### [PROBLEM DESCRIPTION]
Exclude images, then output the remaining data verbatim.

### [SUPPLIED INFORMATION]
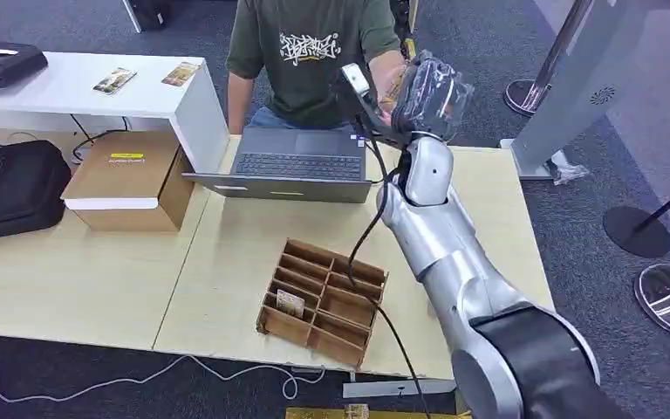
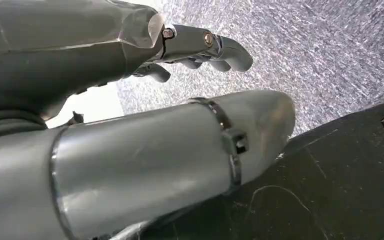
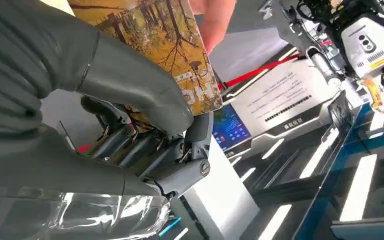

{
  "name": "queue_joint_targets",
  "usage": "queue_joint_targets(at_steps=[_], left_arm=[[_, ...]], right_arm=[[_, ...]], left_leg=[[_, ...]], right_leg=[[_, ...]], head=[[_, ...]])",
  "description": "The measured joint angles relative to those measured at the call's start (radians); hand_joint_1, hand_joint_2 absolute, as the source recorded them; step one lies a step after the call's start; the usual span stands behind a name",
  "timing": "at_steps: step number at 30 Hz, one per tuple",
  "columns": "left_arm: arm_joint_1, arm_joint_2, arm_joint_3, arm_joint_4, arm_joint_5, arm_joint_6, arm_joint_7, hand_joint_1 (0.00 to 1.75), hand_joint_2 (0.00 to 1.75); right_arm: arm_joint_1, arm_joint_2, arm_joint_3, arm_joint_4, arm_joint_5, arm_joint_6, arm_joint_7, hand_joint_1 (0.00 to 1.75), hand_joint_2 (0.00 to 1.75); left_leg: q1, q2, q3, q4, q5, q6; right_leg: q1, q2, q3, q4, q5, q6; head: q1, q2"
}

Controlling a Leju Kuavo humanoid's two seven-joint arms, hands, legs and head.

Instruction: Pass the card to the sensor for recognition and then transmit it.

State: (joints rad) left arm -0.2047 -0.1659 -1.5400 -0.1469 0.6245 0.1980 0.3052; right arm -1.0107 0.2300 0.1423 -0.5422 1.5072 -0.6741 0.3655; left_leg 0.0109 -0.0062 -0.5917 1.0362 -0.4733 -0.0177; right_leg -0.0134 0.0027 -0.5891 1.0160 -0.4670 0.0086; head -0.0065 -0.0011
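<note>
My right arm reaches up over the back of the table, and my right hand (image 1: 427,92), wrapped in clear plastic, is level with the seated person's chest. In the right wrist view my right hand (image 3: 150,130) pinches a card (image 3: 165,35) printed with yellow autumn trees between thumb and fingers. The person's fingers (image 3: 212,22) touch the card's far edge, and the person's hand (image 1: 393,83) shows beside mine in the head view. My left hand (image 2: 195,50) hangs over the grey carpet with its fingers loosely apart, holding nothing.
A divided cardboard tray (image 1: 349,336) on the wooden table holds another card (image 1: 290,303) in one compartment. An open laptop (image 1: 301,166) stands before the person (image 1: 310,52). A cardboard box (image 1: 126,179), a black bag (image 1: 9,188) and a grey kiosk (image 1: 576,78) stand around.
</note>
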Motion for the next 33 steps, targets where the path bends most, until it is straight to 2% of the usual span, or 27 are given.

### [TASK RESPONSE]
{
  "name": "queue_joint_targets",
  "usage": "queue_joint_targets(at_steps=[_], left_arm=[[_, ...]], right_arm=[[_, ...]], left_leg=[[_, ...]], right_leg=[[_, ...]], head=[[_, ...]])",
  "description": "The measured joint angles relative to those measured at the call's start (radians); hand_joint_1, hand_joint_2 absolute, as the source recorded them; step one lies a step after the call's start; the usual span stands behind a name",
  "timing": "at_steps: step number at 30 Hz, one per tuple",
  "columns": "left_arm: arm_joint_1, arm_joint_2, arm_joint_3, arm_joint_4, arm_joint_5, arm_joint_6, arm_joint_7, hand_joint_1 (0.00 to 1.75), hand_joint_2 (0.00 to 1.75); right_arm: arm_joint_1, arm_joint_2, arm_joint_3, arm_joint_4, arm_joint_5, arm_joint_6, arm_joint_7, hand_joint_1 (0.00 to 1.75), hand_joint_2 (0.00 to 1.75); left_leg: q1, q2, q3, q4, q5, q6; right_leg: q1, q2, q3, q4, q5, q6; head: q1, q2"
}

Controlling a Leju Kuavo humanoid's two seven-joint arms, hands, legs and head.

Instruction: Pass the card to the sensor for recognition and then transmit it.

State: (joints rad) left arm -0.2047 -0.1659 -1.5400 -0.1469 0.6245 0.1980 0.3052; right arm -1.0107 0.2300 0.1423 -0.5422 1.5072 -0.6741 0.3655; left_leg 0.0109 -0.0062 -0.5917 1.0362 -0.4733 -0.0177; right_leg -0.0134 0.0027 -0.5891 1.0160 -0.4670 0.0086; head -0.0065 -0.0011
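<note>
My right arm reaches up over the back of the table, and my right hand (image 1: 427,92), wrapped in clear plastic, is level with the seated person's chest. In the right wrist view my right hand (image 3: 150,130) pinches a card (image 3: 165,35) printed with yellow autumn trees between thumb and fingers. The person's fingers (image 3: 212,22) touch the card's far edge, and the person's hand (image 1: 393,83) shows beside mine in the head view. My left hand (image 2: 195,50) hangs over the grey carpet with its fingers loosely apart, holding nothing.
A divided cardboard tray (image 1: 349,336) on the wooden table holds another card (image 1: 290,303) in one compartment. An open laptop (image 1: 301,166) stands before the person (image 1: 310,52). A cardboard box (image 1: 126,179), a black bag (image 1: 9,188) and a grey kiosk (image 1: 576,78) stand around.
</note>
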Motion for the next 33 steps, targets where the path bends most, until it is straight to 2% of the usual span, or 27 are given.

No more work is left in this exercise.